The Times We Are In.

A week ago the world was almost normal. Not so anymore. “Ball of Confusion” is the song on the turntable now. It is streaming in our blood too. People are actually considering a world without neighborhood restaurants in our collective future. I say that is impossible. The carnage will be awful … but the need for what they bring humanity will endure. It must. We just don’t know how yet. Winston Churchill had many quotes for tough times. One attributed to him is this; “If you are going through Hell … keep going”. The time he lived through is thought about now as it is necessary to find the moments in history where we responded to disaster with a steely resolve. A long as I’ve been alive there has been nothing to compare to this pandemic. There has always been a place to escape to. So we must not try but to flee what we cannot … and to accept the fact that we have to deal with a lot of solitude in the short haul or have it for eternity. 

It is a time of hyper awareness regarding our own health and those we love.
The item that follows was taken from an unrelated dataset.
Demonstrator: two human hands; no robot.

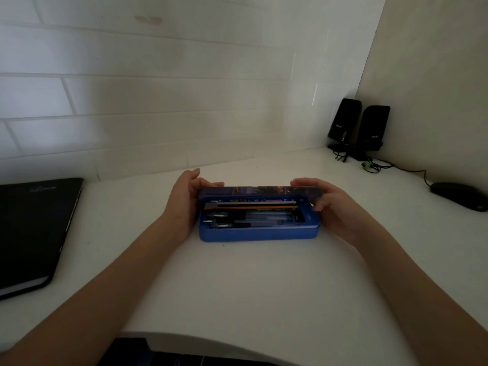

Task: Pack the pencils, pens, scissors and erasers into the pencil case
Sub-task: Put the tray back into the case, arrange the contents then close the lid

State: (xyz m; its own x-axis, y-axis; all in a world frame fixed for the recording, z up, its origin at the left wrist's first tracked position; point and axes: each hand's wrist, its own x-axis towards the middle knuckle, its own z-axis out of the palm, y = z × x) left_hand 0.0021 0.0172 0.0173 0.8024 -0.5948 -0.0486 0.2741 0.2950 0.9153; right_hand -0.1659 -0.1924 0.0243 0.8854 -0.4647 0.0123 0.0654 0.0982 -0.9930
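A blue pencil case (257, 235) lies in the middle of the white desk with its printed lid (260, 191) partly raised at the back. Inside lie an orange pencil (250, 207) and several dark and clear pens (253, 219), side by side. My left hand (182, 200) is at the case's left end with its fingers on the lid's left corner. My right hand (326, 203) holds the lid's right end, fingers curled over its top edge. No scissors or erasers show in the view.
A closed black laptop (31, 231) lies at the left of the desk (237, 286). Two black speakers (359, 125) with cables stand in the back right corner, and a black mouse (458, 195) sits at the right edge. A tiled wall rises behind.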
The slightest sniffle or cough now brings on a kind of concern unimaginable a few short weeks ago. They say that I’m of the age that will be most likely to contract the virus and have it worse than the young. I have had my ailments in a body I’ve asked a lot out of … but not nearly so much as many. I’m lucky.

Yesterday I watched an interview with the historian Doris Kearns Goodwin. She was saying that she relies “very much on letters and diaries to reconstruct her historical novels”. I wonder what future historians will do to find the daily truths of our lives. I think some will research blogs. So if you write in one too you might be writing for a greater purpose than imagined by some. The priceless diary of Londoner Samuel Pepys which he wrote in the latter half of the 1600’s, provides us an eyewitness account of life then. And oh what times they were! Fraught with tragedies, scandals, fires, and, yes … plagues. To read his words are a balm in that it illustrates what humans have survived. And if you are a close reader you will also see how he deals with sex … and other aspects of human behavior.  
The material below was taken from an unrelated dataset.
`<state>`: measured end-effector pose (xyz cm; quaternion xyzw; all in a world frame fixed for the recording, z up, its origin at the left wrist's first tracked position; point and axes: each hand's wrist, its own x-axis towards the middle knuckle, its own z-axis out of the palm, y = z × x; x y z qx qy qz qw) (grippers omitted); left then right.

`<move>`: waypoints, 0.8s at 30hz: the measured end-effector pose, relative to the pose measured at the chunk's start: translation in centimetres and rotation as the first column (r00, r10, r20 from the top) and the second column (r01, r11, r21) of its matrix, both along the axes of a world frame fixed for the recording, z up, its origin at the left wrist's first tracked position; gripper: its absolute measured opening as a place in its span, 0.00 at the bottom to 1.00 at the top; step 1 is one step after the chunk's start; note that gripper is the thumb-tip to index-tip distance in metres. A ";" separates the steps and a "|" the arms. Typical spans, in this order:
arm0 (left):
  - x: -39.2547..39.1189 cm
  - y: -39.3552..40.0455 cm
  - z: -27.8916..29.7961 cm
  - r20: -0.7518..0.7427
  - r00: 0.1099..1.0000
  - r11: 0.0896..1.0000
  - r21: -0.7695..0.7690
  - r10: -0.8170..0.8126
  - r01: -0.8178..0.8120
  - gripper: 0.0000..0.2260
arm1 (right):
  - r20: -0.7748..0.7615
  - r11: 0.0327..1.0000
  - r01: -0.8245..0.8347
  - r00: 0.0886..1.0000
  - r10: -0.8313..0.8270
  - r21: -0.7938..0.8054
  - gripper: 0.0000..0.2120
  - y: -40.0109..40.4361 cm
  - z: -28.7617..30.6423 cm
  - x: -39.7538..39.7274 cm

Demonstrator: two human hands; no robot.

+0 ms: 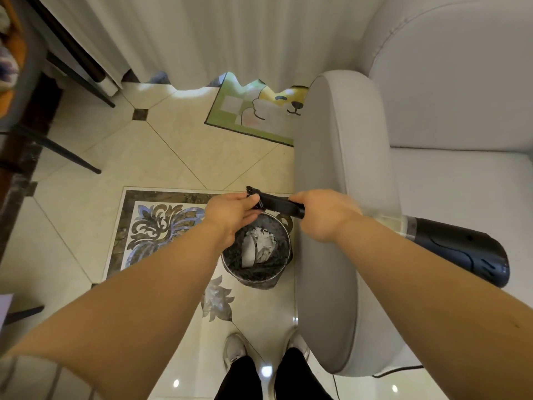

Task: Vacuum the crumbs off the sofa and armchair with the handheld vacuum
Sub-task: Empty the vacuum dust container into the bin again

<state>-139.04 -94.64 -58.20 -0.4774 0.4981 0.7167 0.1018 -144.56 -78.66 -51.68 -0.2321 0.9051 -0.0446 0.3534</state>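
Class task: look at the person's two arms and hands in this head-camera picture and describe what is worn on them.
Both forearms are bare to the frame edge, with no sleeves in view. The left hand and the right hand wear no gloves. No watch, bracelet or ring is visible, though most fingers are hidden.

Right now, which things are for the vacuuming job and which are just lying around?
For the job:
- black nozzle piece, held by left hand and right hand
- vacuum body on the armchair
- armchair
- waste bin below the hands

Just lying about:
- dog mat
- curtain
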 end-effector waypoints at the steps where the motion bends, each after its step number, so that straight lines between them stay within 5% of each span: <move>1: -0.1 -0.2 -0.1 0.004 1.000 1.000 -0.012 -0.009 0.009 0.10 | 0.001 1.000 0.001 1.000 -0.001 0.003 0.20 0.0 0.0 -0.1; 8: 1.1 -2.6 -1.9 0.167 0.975 0.958 -0.220 -0.149 0.184 0.10 | -0.006 0.997 -0.044 0.999 0.044 0.061 0.15 -0.5 -0.1 0.0; 13: 0.2 -1.8 -0.6 0.322 0.804 0.787 -0.218 -0.500 0.577 0.25 | -0.008 0.996 -0.062 0.998 0.063 0.066 0.15 -0.6 -0.2 -0.1; 16: -0.4 -1.1 0.3 0.139 0.941 0.948 -0.039 -0.309 0.317 0.26 | -0.001 0.997 -0.055 0.998 0.055 0.058 0.15 -0.4 -0.1 -0.2; 18: -0.5 -0.5 0.6 0.068 0.982 0.978 0.125 -0.179 0.170 0.22 | -0.010 0.998 -0.047 0.999 0.047 0.052 0.15 -0.2 -0.1 -0.2; 24: -1.0 1.6 2.2 0.062 0.998 0.997 -0.079 -0.017 0.022 0.06 | -0.081 0.999 -0.024 0.996 0.022 -0.031 0.25 1.6 0.6 0.5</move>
But my friends … what is mostly centrally on my mind as I write today is this. It is about the folks just a decade (or two, or three) younger than me that have been working as hard as I was when I was their age trying to make a go of it in a business that, more often than not, doesn’t survive a full year before collapsing. And that is without a world wide health crisis. I know they don’t want pity … but I imagine they want understanding. To have to tell your staff that they are out of work is one of the hardest things I ever went through. Our savings was wiped out too. Restaurant operators across the globe are going through that nightmare now. We had a restaurant in Key West where that happened in the late 1980’s. We thought we had it all figured out and that we were going to bring beautiful cuisine and service to the Island town. But we went under. I’ll never forget it. And now it is happening to legions of small to midsized restaurant groups at a pace that is dizzying. I feel like some of them are having their ‘brass ring’ stolen from them just before it was in their hands. It is hard not to feel defeat but the spin of the events that were clearly ignored by the present administration is what failed them first. Like the survivors of WWII they will  find a way back to a life that might not be as it was before … perhaps something greater. I pray so. I have a granddaughter that I want to dine with in their places with. And I’m not done cooking and serving yet either.